Aujourd'hui s'achève le cycle des publications de notre opération #vaincrelesdesertsmedicaux.com. Cet exercice de synthèse nous a donné une leçon d’humilité tant notre opus est loin de faire le tour de la question. La problématique de la désertification médicale est difficile à circonscrire. En outre, à mesure que nous avancions dans l’écriture, de nouveaux sujets ont pris place au coeur du débat : des expérimentations et initiatives tous azimuts, la signature de la nouvelle convention, l’irruption de la santé dans la campagne présidentielle, la publication de nouveaux décrets et arrêtés venant alimenter le champ des possibles réglementaires…

Nous nous sommes résignés à ne pas tout évoquer ici.
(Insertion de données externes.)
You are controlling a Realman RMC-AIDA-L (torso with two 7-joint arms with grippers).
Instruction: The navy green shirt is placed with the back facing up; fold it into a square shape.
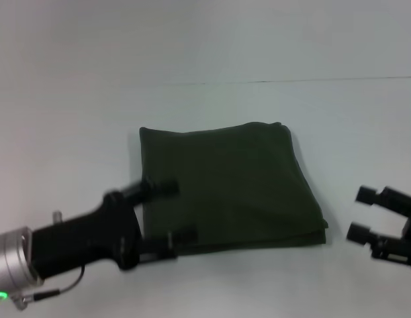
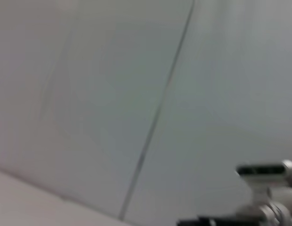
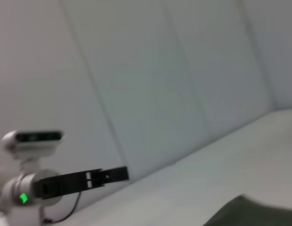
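Note:
The navy green shirt (image 1: 231,189) lies folded into a rough square on the white table (image 1: 73,132), layered edges showing along its near side. My left gripper (image 1: 173,212) is at the shirt's near left corner, fingers spread wide apart over the left edge and gripping nothing. My right gripper (image 1: 361,213) hovers open to the right of the shirt, apart from it by a small gap. A corner of the shirt (image 3: 254,214) shows in the right wrist view, where the left arm's black gripper (image 3: 84,180) is seen farther off.
A dark seam line (image 1: 271,81) crosses the table behind the shirt. The robot's head camera (image 3: 33,137) and a green light (image 3: 23,197) on the left arm show in the right wrist view. The left wrist view shows only pale wall panels (image 2: 89,94) and the head camera (image 2: 263,170).

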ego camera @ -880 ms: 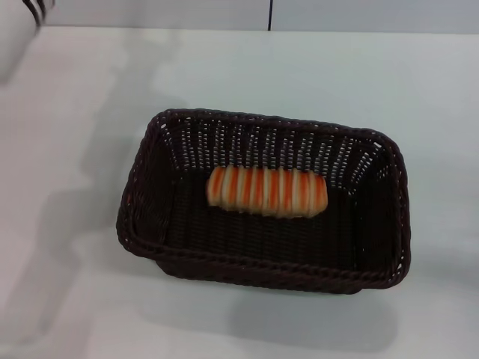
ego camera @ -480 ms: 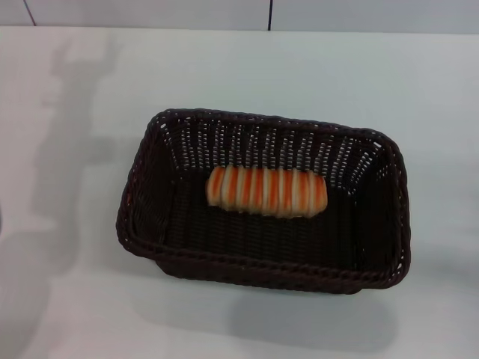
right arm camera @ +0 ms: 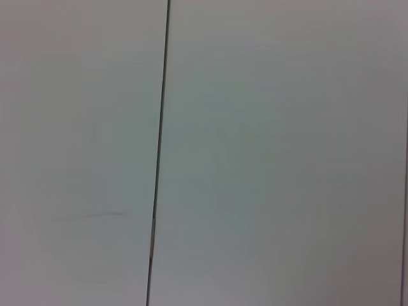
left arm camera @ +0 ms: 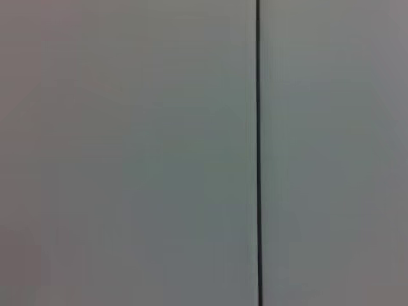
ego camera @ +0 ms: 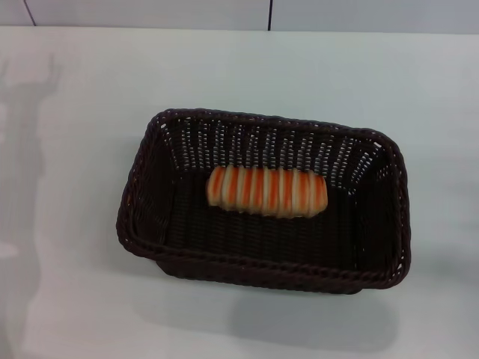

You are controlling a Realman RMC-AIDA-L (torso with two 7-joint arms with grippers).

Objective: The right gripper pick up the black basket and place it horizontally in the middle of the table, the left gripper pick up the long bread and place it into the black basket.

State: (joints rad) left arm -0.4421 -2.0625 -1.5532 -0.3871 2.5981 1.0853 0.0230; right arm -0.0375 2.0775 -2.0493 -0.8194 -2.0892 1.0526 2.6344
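no text, label, brand, number or sign can be read in any of the views.

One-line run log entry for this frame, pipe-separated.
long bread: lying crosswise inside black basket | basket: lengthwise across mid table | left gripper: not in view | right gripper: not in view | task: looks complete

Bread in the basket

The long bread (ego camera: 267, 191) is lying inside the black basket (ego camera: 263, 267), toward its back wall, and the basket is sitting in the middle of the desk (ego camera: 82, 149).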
Viser l’exhaustivité aurait nui à la clarté de notre propos. Par ailleurs, notre objectif était d’ouvrir le débat et non de le clore. Nous l’avons dit et répété, la santé de demain se construira collectivement. La vocation de cet ouvrage est avant tout de créer les conditions d’une mobilisation en entretenant la conviction qu’une autre organisation de la santé de ville est possible pour satisfaire les besoins des patients et des professionnels. Notre souhait est que les propositions que nous avons formulées ici terminent dans les mains d’acteurs du soin engagés, qui les complèteront avec leur propre perception des enjeux et défendront à leur tour l’accès aux soins de tous, sur tout le territoire.
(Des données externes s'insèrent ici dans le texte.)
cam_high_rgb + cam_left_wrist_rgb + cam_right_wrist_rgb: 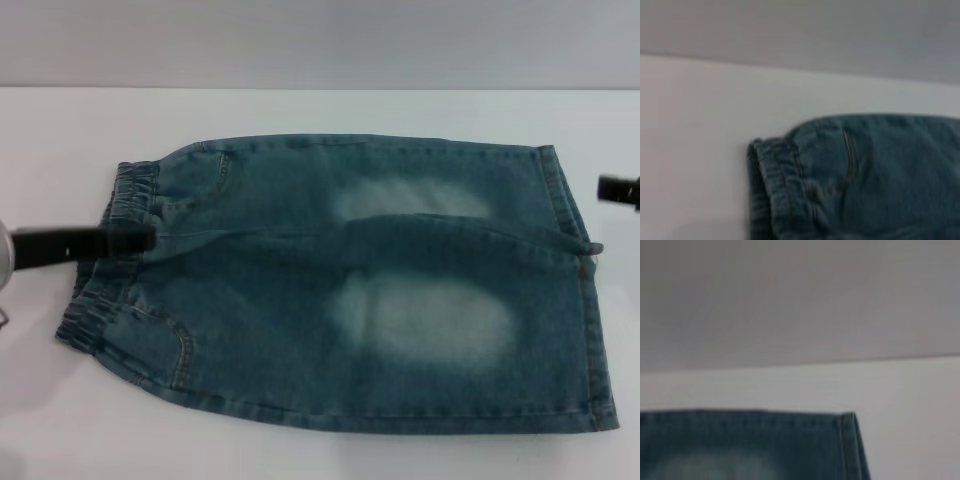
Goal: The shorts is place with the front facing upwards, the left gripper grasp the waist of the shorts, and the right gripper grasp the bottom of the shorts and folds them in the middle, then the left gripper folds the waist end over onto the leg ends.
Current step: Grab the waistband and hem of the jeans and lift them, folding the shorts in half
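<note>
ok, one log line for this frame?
shorts flat, unfolded | left end effector at waist | right end effector off hem | no grasp seen

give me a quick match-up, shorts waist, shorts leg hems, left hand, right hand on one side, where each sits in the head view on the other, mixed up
Things:
1. waist of the shorts
2. leg ends
3. left hand
4. right hand

Places in the head view:
A. at the picture's right edge, off the denim, just past the hems
B. the shorts' right end, straight stitched edges
C. reaching in from the left, tip over the ruffled band
D. the shorts' left end, puckered elastic

Pairs: 1-D, 2-B, 3-C, 4-A
</note>
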Action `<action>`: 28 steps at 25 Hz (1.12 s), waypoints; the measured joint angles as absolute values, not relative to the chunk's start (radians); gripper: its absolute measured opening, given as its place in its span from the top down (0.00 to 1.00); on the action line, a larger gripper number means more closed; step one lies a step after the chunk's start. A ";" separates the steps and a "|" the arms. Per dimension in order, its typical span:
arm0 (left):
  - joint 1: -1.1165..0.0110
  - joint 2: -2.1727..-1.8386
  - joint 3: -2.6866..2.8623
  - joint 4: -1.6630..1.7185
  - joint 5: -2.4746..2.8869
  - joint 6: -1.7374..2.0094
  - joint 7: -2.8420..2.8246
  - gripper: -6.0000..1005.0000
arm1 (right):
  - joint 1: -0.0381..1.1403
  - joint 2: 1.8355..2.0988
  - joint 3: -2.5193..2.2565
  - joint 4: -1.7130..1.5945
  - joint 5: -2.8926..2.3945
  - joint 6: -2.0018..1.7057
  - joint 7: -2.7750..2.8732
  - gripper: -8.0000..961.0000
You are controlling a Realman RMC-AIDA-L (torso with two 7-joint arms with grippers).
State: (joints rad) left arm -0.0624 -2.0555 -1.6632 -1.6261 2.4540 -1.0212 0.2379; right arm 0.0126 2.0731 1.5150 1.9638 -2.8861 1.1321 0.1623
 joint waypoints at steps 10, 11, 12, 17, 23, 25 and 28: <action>-0.055 -2.057 -1.678 -1.634 2.548 -1.146 0.169 0.22 | -0.011 2.075 1.469 1.982 -2.896 1.185 0.169 0.13; -0.058 -2.058 -1.676 -1.634 2.561 -1.151 0.161 0.22 | -0.012 2.074 1.467 1.982 -2.896 1.183 0.169 0.13; -0.061 -2.058 -1.673 -1.634 2.577 -1.157 0.151 0.22 | -0.012 2.074 1.466 1.981 -2.896 1.181 0.169 0.13; -0.069 -2.059 -1.667 -1.629 2.612 -1.162 0.128 0.23 | -0.007 2.074 1.465 1.972 -2.896 1.168 0.165 0.13; -0.071 -2.060 -1.665 -1.629 2.623 -1.168 0.114 0.23 | -0.005 2.072 1.465 1.972 -2.896 1.168 0.164 0.13; -0.073 -2.060 -1.665 -1.631 2.624 -1.185 0.108 0.24 | -0.006 2.072 1.466 1.972 -2.896 1.168 0.163 0.13; -0.074 -2.060 -1.664 -1.640 2.640 -1.219 0.094 0.24 | -0.008 2.071 1.469 1.978 -2.896 1.168 0.162 0.13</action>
La médecine ambulatoire doit se réinventer si elle veut renouer avec sa mission historique de santé publique. Nouvelles technologies, nouvelle réorganisation territoriale, transition épidémiologique, nouveaux modes de travail, etc. ; la jeune génération a face à elle un véritable défi à relever. Mais c’est aussi une promesse d’opportunités. Il est en effet important de ne pas oublier que l’exercice en zone tendue est aussi indispensable qu’il peut être gratifiant humainement et professionnellement.

Avant d’achever notre propos, nous aimerions néanmoins attirer votre attention sur un point qui nous semble fondamental : nos mesures, si elles peuvent de prime abord sembler radicales, ont toutes été pensées pour s’adapter à l’existant. C’est un ajout de nouvelles potentialités et non un changement radical de paradigme.

Qu'il s'agisse du contrat MedGe ou de l'essor de la pluriprofessionnalité, l'idée n'est pas de déconstruire une nouvelle fois l'ensemble du système, mais au contraire de s'appuyer sur ce qui fonctionne pour le renforcer.

S’il nous semble indispensable de définir un projet vers lequel tendre (pour nous, il s’agit de la complémentarité entre un contrat de santé publique et l’essor de la pluriprofessionnalité), il nous semble tout aussi important d’avancer pas à pas vers sa réalisation, en le testant et en le développant à des échelons locaux qui sont plus opérationnels.

A ce titre, deux lignes de conduite s’imposent dans cette quête d’agilité. En tout premier lieu, la puissance publique doit mieux valoriser et prendre en compte l’existant ; les ressources humaines présentes sur le territoire comme les dispositifs et outils déjà opérationnels. On ne pilote pas une organisation sans s’appuyer sur ses ressources. L’action des professionnels doit être reconnue et soutenue. Les tissus locaux sont globalement riches et la mobilisation toujours possible si une démarche est engagée en ce sens. Quant aux outils et organisations déjà en place, enrichissons-les quand ils ont fait leur preuve (DPC) ou qu’ils semblent prometteurs (ESP, CPTS) ; améliorons-les s’ils ne répondent pas pleinement aux besoins. Les changements de cap brutaux sont à proscrire, car ils freinent le système en désorientant les différents acteurs. Il faut au contraire favoriser une progression collective et continue, qui apporte une certaine stabilité et une confiance réciproque.

Une conduite du changement réussie exige un climat de confiance. Pour sortir de la fatalité des déserts médicaux et garantir l’accès aux soins sur tout le territoire, notre pays a besoin d’une politique résolue, mais aussi d’une politique stabilisée.

Dernier point, et il va dans le même sens : apportons plus de souplesse aux professionnels. Appliquer des propositions législatives ne doit pas signifier enserrer les professionnels dans un tissu de contraintes réglementaires et administratives. Quand on impose un fonctionnement unique, on étouffe les initiatives et les forces vives, en l’occurrence ici l’action des quelques professionnels de santé qui sont encore installés dans les territoires les plus désertifiés. Le risque est alors de les faire fuir.

Donnons aux acteurs de la santé les clés de leur avenir. Proposons-leur autre chose que les représentations syndicales ou fédératives. Ils sauront mieux que quiconque apporter des solutions efficaces aux besoins de leurs patients. Le fatalisme n’a pas lieu d’être quand il s’agit des déserts médicaux.